A few months ago, some very enterprising Mheshimiwa sold our entire maize stock to his relatives in Southern Sudan, forgetting that in its milled form, Maize is Kenya's national staple. Due to this, the supply of maize in the country was quickly outstripped by demand, and as is wont to happen in such circumstances, the price of maizemeal was soon scaling heights that even Yelena Isinbanyeva would have needed steroids to clear.
A hungry nation is an angry nation, and having just recently come out of butchering each other simply because we were angry we did not have a Prime Minister, it was clear that playing with our food was the quickest way to a violent revolution since Marie Antoinette said "Let them eat cake." Governments hate revolutions, and ours quickly moved to remedy the situation by importing maize from outside.
For a while, everything was OK, until PriceWaterhouseCoopers did an audit of the excercise and discovered that true Kenyan style, a few billion shillings had somehow managed to affix itself to the real price of the maize that had been imported. Quite a few prominent names were mentioned and suddenly, Kenyans were very interested. Corrupt government officials were about to be exposed!
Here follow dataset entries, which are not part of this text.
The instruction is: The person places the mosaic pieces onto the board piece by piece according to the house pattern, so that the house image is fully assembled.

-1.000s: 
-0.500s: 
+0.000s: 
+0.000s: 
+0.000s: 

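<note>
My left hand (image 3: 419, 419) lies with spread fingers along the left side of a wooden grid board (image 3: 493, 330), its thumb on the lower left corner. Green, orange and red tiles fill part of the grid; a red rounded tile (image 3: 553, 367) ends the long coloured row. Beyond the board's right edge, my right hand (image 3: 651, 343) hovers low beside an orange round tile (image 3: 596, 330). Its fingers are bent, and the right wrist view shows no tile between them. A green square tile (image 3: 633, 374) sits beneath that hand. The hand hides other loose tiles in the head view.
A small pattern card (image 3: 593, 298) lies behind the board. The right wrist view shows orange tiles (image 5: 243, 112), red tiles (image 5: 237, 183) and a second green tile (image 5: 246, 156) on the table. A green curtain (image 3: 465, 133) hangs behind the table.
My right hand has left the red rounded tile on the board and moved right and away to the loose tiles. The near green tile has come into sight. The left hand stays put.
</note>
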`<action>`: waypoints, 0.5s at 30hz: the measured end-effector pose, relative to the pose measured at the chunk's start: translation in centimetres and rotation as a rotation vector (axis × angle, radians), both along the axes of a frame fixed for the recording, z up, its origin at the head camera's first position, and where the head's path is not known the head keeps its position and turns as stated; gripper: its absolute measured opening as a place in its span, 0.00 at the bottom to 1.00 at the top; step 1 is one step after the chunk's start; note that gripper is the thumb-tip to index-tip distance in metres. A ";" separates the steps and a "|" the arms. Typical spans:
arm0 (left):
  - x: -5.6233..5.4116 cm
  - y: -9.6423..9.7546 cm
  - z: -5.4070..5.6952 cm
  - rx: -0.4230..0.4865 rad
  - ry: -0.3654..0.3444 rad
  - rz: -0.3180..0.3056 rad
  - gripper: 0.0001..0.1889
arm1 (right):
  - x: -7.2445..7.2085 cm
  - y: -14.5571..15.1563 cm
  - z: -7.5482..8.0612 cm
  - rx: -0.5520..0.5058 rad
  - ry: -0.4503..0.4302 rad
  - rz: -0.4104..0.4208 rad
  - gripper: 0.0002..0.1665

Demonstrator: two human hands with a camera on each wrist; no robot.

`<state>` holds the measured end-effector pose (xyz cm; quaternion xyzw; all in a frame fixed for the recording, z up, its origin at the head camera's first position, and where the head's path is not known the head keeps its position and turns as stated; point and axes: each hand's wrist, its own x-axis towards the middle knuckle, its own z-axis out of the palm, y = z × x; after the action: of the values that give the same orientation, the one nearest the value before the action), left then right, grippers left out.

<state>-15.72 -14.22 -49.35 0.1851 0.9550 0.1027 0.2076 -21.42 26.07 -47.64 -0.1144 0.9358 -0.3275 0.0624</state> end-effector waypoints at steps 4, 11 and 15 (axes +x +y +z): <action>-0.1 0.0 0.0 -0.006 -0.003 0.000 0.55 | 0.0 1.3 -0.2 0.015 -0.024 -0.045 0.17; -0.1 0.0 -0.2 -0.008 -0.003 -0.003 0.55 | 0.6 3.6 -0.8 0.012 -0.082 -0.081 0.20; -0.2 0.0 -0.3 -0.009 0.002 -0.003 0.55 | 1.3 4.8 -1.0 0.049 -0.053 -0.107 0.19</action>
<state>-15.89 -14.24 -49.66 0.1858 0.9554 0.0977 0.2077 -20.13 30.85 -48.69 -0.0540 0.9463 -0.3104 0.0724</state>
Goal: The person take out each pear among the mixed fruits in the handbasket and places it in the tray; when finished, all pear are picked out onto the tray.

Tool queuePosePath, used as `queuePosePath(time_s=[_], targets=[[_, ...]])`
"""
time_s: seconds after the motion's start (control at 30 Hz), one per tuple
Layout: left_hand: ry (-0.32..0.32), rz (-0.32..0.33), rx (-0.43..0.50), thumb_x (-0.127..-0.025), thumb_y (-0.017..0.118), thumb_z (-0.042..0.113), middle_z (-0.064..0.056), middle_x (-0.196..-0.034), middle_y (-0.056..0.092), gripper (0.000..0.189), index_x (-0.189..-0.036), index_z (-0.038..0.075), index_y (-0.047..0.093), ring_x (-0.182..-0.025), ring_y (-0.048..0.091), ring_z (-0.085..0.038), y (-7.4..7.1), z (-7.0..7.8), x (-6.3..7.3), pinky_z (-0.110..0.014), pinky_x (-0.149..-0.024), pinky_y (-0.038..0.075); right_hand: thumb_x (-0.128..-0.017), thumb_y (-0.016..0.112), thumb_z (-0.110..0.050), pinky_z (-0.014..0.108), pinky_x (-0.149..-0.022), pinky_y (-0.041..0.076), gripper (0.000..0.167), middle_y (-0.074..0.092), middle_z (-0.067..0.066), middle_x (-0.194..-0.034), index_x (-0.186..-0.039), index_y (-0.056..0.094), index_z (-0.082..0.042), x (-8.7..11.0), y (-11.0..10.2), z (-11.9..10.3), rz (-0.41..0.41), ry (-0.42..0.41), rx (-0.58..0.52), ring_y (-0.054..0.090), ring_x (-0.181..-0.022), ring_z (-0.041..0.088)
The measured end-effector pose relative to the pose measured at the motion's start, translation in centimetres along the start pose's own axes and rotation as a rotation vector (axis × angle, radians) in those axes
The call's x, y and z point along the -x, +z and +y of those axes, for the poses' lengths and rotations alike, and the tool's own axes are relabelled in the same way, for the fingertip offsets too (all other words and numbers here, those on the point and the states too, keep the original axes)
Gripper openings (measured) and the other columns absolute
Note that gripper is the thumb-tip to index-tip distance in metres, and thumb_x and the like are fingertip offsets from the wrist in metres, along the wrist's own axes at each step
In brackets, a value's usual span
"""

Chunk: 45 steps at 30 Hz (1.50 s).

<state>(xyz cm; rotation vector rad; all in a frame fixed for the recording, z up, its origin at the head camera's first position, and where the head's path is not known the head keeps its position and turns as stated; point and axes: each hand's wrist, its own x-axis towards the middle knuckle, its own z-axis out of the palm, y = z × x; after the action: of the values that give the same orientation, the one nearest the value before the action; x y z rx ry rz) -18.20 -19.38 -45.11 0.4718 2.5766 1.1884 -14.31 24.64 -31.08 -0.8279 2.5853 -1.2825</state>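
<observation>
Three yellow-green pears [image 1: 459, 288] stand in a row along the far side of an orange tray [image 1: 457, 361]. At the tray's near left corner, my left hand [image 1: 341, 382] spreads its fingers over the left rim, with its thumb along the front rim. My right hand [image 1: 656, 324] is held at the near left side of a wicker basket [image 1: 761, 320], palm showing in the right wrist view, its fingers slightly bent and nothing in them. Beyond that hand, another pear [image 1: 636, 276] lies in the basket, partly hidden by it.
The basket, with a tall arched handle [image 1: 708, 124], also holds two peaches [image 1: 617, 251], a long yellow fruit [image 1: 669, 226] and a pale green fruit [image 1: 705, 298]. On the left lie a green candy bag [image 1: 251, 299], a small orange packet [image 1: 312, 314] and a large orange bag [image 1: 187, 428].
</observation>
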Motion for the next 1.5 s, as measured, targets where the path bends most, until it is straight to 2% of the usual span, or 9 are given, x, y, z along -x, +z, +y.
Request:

Our euphoria, however, was to be short-lived because in a master-stroke to end all master-strokes, the implicated Waheshimiwa pulled a fast one of us.
You see, just like Maize is Kenya's de-facto national staple, politics happens to be Kenya's de-facto national pastime. We can never get enough of politics, and being aware of this, the implicated Waheshimiwa knew that the surest way to deflect our attention from matters pertaining to the shady importation of maize was to give us something political to talk about instead. So out of absolutely nowhere, they manufactured a political crisis.
First, the Prime Minister called a press conference and fired ministers he had no authority to fire. Stunned, we were still taking it all in when a statement from the President's office clarified the obvious. We still hadn't understood what the hell all that was about when the Prime Minister screamed blue murder and declared a dispute between him and the President. While we were still getting our heads around the realization that kumbe disputes have to be declared before they are actually disputes when the Prime Minister went two better and called Annan while pulling his troops out of Cabinet, or rather, Cabinet meetings. [The two are mutually exclusive, apparently.]
Then having turned us completely on our heads, the Prime Minister packed his bags and left for the Far East to tell the Japanese what a politically stable and corruption-free investment destination Kenya is.
Behind him, he left a thoroughly punch-drunk and confused nation wondering what the hell had just happened. All the talk was now on the provisions of the National Accord, whether the PM has the right to suspend ministers and what exactly a 50-50 power-sharing deal was all about.
Any talk of maize, of course, was now completely forgotten.